Trata-se de um ataque dos EUA que segundo órgãos de comunicação social americanos teve ordem do Presidente dos EUA, Donald Trump.
Segundo relatos de moradores, pelo menos sete explosões foram ouvidas em diferentes zonas da cidade, levando habitantes de vários bairros a abandonar as suas casas e a procurar refúgio nas ruas. Testemunhas referem ainda a presença de aeronaves a baixa altitude sobre a capital.
Há indicações de detonações nas imediações de instalações militares estratégicas, incluindo o Forte Tiuna, principal base militar do país, situada a oeste de Caracas, e a base aérea de La Carlota.

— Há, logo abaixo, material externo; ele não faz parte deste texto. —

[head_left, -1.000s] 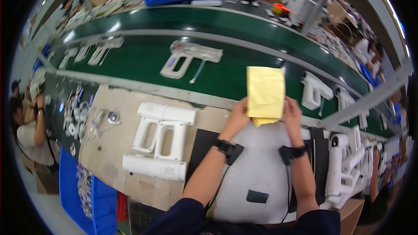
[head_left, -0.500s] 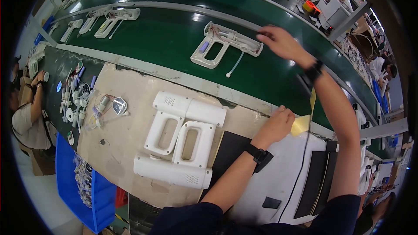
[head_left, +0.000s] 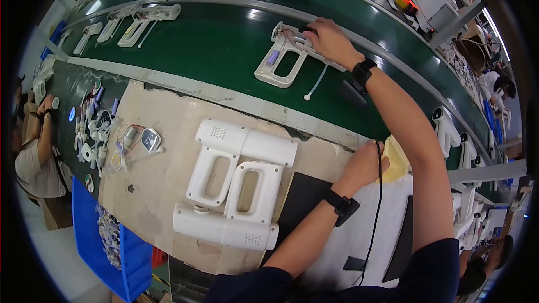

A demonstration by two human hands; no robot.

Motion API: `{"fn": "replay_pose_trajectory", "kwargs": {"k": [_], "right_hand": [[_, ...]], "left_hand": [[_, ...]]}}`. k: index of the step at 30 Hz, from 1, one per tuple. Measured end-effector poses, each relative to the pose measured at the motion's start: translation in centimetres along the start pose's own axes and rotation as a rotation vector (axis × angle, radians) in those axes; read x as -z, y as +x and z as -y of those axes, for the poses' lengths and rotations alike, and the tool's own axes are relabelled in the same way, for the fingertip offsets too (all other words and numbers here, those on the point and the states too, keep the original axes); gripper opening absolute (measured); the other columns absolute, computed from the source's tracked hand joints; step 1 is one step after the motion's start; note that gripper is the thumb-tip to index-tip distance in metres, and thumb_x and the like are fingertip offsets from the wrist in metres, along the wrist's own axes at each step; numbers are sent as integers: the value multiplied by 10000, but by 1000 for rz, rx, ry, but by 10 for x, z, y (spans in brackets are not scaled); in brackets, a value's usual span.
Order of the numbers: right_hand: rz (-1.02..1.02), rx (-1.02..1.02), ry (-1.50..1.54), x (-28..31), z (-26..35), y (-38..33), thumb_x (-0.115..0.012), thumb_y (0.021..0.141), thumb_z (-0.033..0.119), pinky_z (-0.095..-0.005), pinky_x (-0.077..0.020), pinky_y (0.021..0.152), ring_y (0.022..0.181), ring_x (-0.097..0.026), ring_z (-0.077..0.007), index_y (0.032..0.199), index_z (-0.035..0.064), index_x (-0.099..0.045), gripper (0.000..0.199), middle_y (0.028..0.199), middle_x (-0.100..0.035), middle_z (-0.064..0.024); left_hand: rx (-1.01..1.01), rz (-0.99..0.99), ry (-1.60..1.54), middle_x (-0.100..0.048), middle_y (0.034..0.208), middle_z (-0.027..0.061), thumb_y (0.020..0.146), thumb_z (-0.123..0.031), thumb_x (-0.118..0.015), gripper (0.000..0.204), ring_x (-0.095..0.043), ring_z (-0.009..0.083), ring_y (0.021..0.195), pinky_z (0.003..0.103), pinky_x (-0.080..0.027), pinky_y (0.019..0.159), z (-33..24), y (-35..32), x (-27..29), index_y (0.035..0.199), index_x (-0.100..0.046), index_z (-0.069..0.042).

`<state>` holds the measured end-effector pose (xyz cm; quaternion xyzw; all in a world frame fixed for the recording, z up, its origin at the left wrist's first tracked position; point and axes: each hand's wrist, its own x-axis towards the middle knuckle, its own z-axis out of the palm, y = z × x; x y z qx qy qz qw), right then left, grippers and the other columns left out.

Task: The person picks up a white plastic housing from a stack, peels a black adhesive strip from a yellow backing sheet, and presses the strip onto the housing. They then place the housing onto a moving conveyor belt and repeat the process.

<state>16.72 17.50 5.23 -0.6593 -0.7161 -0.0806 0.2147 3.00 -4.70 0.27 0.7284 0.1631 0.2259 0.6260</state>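
Observation:
On the green conveyor belt lies an open white plastic housing half [head_left: 266,78] with a loop handle, red wires, a purple cell and a thin tube with a round white end. My right hand [head_left: 332,44] has reached over its right part, fingers curled around it by the silvery cylinder; the fingertips are partly hidden. My left hand [head_left: 362,165] is closed at the belt's near rail, against a crumpled yellow sheet [head_left: 397,160] that it seems to pinch. A black cable [head_left: 375,221] passes over the fingers. Both wrists wear black bands.
Two closed white handled housings [head_left: 264,146] [head_left: 219,227] lie together on the worn board [head_left: 151,191]. Loose wired parts [head_left: 135,140] and a heap of components [head_left: 98,120] lie left, above a blue bin [head_left: 135,269]. More housing halves [head_left: 149,22] sit along the belt. A co-worker [head_left: 42,157] sits left.
My right hand has moved left and onto the housing half from beside its right end. The yellow sheet by my left hand has lifted and changed shape. The black cable now crosses the left fingers.

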Motion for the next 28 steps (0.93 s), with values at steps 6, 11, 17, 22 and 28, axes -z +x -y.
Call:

Nas redes sociais circulam imagens que mostram grandes incêndios e colunas de fumo em vários pontos da cidade, cuja autenticidade não foi ainda verificada de forma independente.
O presidente venezuelano, Nicolás Maduro, declarou estado de emergência, classificando os acontecimentos como uma “agressão militar extremamente grave” contra a capital. Em comunicado oficial, o governo venezuelano afirmou que os Estados Unidos são responsáveis pelo ataque, acusação que foi rejeitada por Washington até ao momento.
“A Venezuela rejeita, repudia e denuncia perante a comunidade internacional a agressão militar extremamente grave perpetrada pelo atual governo dos Estados Unidos da América contra o território e o povo venezuelanos”, refere a nota divulgada pelo executivo.
Maduro apelou ainda a “todas as forças sociais e políticas do país para ativarem os planos de mobilização”, incentivando a população a sair às ruas. O governo anunciou também que irá apresentar uma denúncia formal junto das Nações Unidas.
Na mesma declaração, o chefe de Estado ordenou a “implementação de todos os planos de defesa nacional” e decretou o chamado “estado de perturbação externa”, um regime de emergência que permite a suspensão de determinados direitos e o reforço do papel das forças armadas.